Question

e^(2x + 4) - 7 = 0
solving for x
log( e^(2x + 4))=log(7)
2x+4=log(7)
x=(log(7)-4) /2

Answer 1

is this right or not?

Answer 2

it is right

Answer 3

cause i tried this answer in my quiz and its wrong

Answer 4

but it also says in the question "Solve each equation for x. Write the exact value: do not write an approximation."

Answer 5

does that mean just a value?

Answer 6

try \(\large \frac{1}{2}(\ln 7 - 4)\)

Answer 7

the online grader is much dumber than you think it is.. you need to try all possible variations sometimes...

Answer 8

i only get 3 tries and i used up 1

Answer 9

then try try this : \(\large \frac{1}{2}(\ln( 7) - 4)\)

Answer 10

it also says "Note: To see what your typed text represents, click on the picture of an eye to the right of the answer box. However, if you use the allowed exp(x) for e^x, the eye will still display it as exp(x) rather than as e^x.

Answer 11

does that mean i have to represent the answer in exponential form?

Answer 12

i don't think its that stupid.. pray ur best gods and try above form >.<

Answer 13

but wait a sec, why are you doing this algebra problem in calculus course ?

Answer 14

lol i'll just ask my lecturer 2moro, can't afford to get it wrong

Answer 15

i think they r just trying to get us to learn the log rules before we do integration with logs

Answer 16

also how would i do the above question?

Answer 17

differentiate implicitly both sides

Answer 18

no the first one isn't asking for derivative

Answer 19

\[\large e^{x^7y} = x+y\]

Answer 20

differentiate both sides with respect to x, implicitly

Answer 21

\[\large \left( e^{x^7y} \right)'= \left(x+y\right)'\]

Answer 22

\[\large e^{x^7y} \left( x^7y \right)'= 1 + y'\]

Answer 23

can you take it home from here ?

Answer 24

i have forgot how to do implicit differentiation ,let me look back at my notes

Answer 25

you just differentiate as you would differentiate product of two different functions of x : f(x)*g(x)

Answer 26

y = g(x) here, so u need to apply chain rule

Answer 27

is the first step clear ?

Answer 28

derivative of e^x is just e^x

so derivative of \(\large e^{x^7y} \) is just \(\large e^{x^7y} \)
not exactly, you need to use chain rule because the exponent is not just x

Answer 29

\(\large \left(e^{x^7y} \right)' = e^{x^7y} \left(x^7y \right)' \)

Answer 30

if that makes any sense..

Answer 31

but how do u (x^7y)'

Answer 32

we use product rule

Answer 33

\[\large \left(fg\right)' = f'g + fg'\]

Answer 34

\[\large \left(x^7y\right)' = \left(x^7\right)' y + x^7 \left(y\right)'\]

Answer 35

7x^6y _x^7(y)'

Answer 36

from where did _ came from hmm

Answer 37

\[\large \left(x^7y\right)' = \left(x^7\right)' y + x^7 \left(y\right)' = 7x^6y + x^7y'\]

right ?

Answer 38

\[\large e^{x^7y} \left( x^7y \right)'= 1 + y'\]

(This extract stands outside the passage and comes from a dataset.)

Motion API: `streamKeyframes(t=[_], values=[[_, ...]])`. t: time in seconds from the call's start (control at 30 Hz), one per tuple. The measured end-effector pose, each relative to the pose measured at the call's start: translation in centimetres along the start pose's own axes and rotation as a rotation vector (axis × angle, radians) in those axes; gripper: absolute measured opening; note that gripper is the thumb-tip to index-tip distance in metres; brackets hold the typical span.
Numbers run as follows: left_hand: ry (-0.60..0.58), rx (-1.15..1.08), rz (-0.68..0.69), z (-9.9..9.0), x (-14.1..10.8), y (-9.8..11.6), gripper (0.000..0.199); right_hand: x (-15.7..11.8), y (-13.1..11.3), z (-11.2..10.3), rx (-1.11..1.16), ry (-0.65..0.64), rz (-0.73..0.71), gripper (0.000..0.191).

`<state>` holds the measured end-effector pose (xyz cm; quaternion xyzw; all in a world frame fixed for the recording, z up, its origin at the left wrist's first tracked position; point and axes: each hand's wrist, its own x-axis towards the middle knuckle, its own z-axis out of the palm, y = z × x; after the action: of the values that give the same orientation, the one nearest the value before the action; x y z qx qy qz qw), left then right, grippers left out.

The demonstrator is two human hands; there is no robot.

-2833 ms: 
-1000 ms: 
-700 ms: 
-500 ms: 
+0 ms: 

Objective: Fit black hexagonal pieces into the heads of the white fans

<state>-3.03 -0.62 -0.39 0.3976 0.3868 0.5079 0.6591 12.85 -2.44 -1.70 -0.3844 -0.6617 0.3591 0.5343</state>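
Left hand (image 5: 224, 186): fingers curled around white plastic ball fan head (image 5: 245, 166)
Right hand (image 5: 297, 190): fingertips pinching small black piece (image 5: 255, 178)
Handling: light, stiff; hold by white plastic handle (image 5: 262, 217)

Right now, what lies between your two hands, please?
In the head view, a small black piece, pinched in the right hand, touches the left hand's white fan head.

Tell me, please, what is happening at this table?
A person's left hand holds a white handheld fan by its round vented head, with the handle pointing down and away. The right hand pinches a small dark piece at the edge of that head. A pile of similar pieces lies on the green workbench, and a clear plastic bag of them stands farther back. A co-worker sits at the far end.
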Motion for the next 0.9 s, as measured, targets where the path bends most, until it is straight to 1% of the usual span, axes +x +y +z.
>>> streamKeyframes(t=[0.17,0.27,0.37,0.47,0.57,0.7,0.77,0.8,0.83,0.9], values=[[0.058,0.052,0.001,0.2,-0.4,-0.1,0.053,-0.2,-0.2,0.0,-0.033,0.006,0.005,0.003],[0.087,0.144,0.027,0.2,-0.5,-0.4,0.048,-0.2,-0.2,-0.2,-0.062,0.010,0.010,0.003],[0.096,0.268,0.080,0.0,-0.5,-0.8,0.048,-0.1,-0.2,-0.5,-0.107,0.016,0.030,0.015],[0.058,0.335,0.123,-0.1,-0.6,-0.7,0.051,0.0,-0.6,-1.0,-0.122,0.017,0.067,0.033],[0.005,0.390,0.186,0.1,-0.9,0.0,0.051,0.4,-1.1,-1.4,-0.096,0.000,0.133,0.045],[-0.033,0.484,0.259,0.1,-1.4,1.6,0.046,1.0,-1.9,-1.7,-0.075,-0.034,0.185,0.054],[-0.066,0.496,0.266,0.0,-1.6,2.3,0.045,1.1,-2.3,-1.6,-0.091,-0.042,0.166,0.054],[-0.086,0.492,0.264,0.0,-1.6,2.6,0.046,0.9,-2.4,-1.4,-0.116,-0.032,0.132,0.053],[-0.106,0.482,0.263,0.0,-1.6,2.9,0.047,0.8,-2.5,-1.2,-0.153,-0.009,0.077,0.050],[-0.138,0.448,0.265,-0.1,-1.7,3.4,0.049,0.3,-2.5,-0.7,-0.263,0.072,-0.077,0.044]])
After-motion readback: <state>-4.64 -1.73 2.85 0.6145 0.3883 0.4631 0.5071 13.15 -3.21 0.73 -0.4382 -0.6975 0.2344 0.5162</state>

\[\large e^{x^7y} \left(7x^6y+x^7y'\right)= 1 + y'\]

Answer 39

isolate \(\large y'\)

Answer 40

how did u get 1+y'

Answer 41

thats the derivative of right hand side : x + y

Answer 42

sorry i was trying to find my notes on this

Answer 43

i tried to isolate y', but failed how would u of it?

Answer 44

@Kainui

Answer 45

\(\large e^{x^7y} \left(7x^6y+x^7y'\right)= 1 + y' \)


\(\large e^{x^7y} \cdot 7x^6y+ e^{x^7y} \cdot x^7y' = 1 + y' \)


\(\large e^{x^7y} \cdot 7x^6y - 1 = y'\left(1 - e^{x^7y} \cdot x^7 \right) \)


\(\large \dfrac{e^{x^7y} \cdot 7x^6y - 1 }{1 - e^{x^7y}\cdot x^7} = y'\)

Answer 46

something like that maybe ? if grader cries, you may substitute \(\large e^{x^7y}\) by \(\large x+y\) so that :

\(\large \dfrac{(x+y) \cdot 7x^6y - 1 }{1 - (x+y)\cdot x^7} = y'\)

Answer 47

why is e^x^7y substituted with (x+y)?